Exhibitors numbered about 65, with Lucent Technologies Inc., Northern Telecom Ltd., Qualcomm Inc. and Sony Corp. representing the largest vendor presence. Conspicuously absent from the exhibitor list were L.M. Ericsson, Motorola Inc. and Nokia Corp., the three largest handset vendors in the region.

With the economic situation putting a strain on the region, many companies have frozen their travel budgets, reported one exhibitor.

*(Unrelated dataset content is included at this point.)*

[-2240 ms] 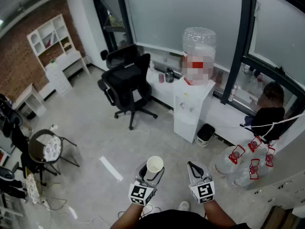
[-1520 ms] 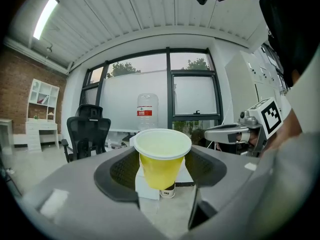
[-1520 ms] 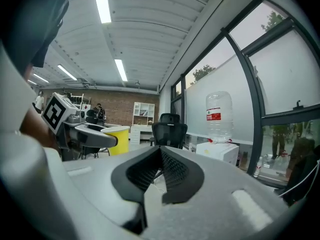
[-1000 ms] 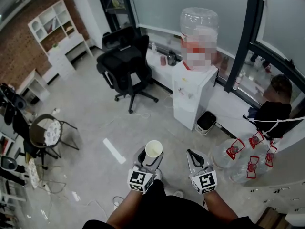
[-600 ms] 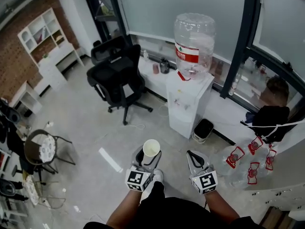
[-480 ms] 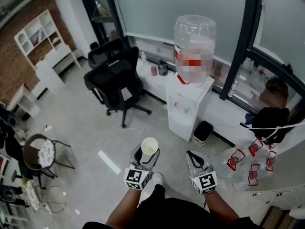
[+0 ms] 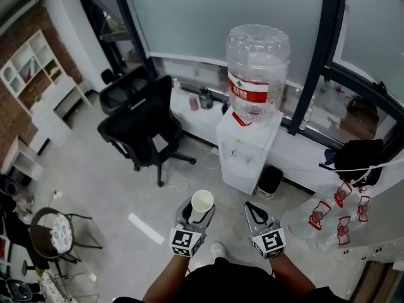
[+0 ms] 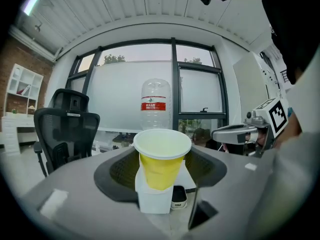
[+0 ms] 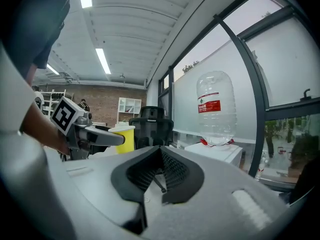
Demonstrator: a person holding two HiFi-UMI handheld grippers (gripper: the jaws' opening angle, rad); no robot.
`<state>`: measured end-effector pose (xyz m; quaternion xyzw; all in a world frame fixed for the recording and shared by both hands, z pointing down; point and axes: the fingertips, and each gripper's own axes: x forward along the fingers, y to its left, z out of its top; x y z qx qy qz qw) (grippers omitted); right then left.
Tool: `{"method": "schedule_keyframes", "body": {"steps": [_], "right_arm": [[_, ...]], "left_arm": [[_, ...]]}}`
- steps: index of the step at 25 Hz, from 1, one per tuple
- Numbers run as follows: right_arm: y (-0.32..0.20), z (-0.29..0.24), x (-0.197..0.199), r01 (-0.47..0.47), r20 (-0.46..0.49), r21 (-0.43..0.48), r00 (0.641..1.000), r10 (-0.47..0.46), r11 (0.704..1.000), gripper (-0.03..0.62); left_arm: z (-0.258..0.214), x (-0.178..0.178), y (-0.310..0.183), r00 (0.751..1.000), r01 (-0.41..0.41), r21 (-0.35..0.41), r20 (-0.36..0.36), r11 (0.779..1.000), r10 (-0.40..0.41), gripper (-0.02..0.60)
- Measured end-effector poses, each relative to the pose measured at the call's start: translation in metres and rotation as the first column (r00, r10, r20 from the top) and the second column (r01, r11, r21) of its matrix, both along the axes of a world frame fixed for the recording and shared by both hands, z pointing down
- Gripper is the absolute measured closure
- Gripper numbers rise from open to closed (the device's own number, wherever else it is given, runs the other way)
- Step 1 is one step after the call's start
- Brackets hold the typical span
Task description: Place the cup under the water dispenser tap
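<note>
Head view: left gripper (image 7: 197,212) at lower centre, jaws clamped on the yellow cup (image 7: 202,202), which stands upright, long axis vertical, open mouth up. Right gripper (image 7: 250,208) is just beside it to the right, jaws together and empty. Water dispenser (image 7: 242,158) with its bottle (image 7: 257,68) is above in frame, well apart from the cup. Left gripper view: cup at centre between the pads, rim up, bottle behind it. Right gripper view: jaws closed on nothing, cup at mid-left.
</note>
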<state>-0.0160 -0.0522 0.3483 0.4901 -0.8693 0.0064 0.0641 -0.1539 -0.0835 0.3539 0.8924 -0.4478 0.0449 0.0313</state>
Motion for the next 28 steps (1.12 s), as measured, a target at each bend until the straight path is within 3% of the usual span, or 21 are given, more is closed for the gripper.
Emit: {"method": "schedule_keyframes", "body": {"steps": [8,17,24,28], "right_arm": [[-0.034,0.010,0.002,-0.108,-0.021,-0.006,0.994,0.108,0.994,0.591],[-0.056,0.052,0.036,-0.201,0.000,-0.089,0.979,0.202,0.976,0.591],[-0.080,0.105,0.049,-0.175,-0.016,-0.128,0.984,0.175,0.976,0.591],[-0.098,0.140,0.070,-0.215,-0.034,-0.136,0.977,0.212,0.967,0.591]], "left_arm": [[0.015,0.013,-0.035,0.991,-0.131,-0.013,-0.014,0.991,0.131,0.276],[0.055,0.040,-0.069,0.982,-0.187,-0.063,-0.003,0.980,0.187,0.275],[0.120,0.080,-0.097,0.977,-0.213,-0.088,0.008,0.973,0.215,0.276],[0.165,0.107,-0.120,0.976,-0.213,-0.110,0.010,0.971,0.216,0.276]]}}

Therefore, a majority of the attendees were local.

“We can’t deny that … there has been an impact on the show [from the currency crisis],” said PCIA President Jay Kitchen. “Obviously when companies are faced with the financial crisis as some of them are, and you’re choosing between laying off people or going to a show, it’s not much of a challenge to figure out what the answer is going to be.”

The show also directly preceded the Chinese and Malaysian New Year celebrations, as well as the end of the Muslim fasting holiday of Ramadan, which also could have lowered attendance at the show.

Kitchen said the lower-than-expected attendance would not deter PCIA from its new focus on the international market. “Our board has made the decision that PCIA is going to be an international organization,” he said.

“PCIA is taking a real leadership role and displaying a lot of vision in coming over to Asia to promote the wireless industry,” said Kitchen. “This is one of the hotbeds of future markets for wireless.”

It’s important, too, to remember that all shows start out small, he concluded, citing the first PCIA show in 1994 in Seattle, which drew just 5,000 attendees. Last fall’s show in Dallas, in comparison, drew 23,000.

This is just the first of PCIA’s planned events covering world regions. It has incorporated a Latin American component-called PCS Latin America-into its U.S. show next fall. The organization also is in the early stages of planning for shows in other, unspecified regions, said Kitchen.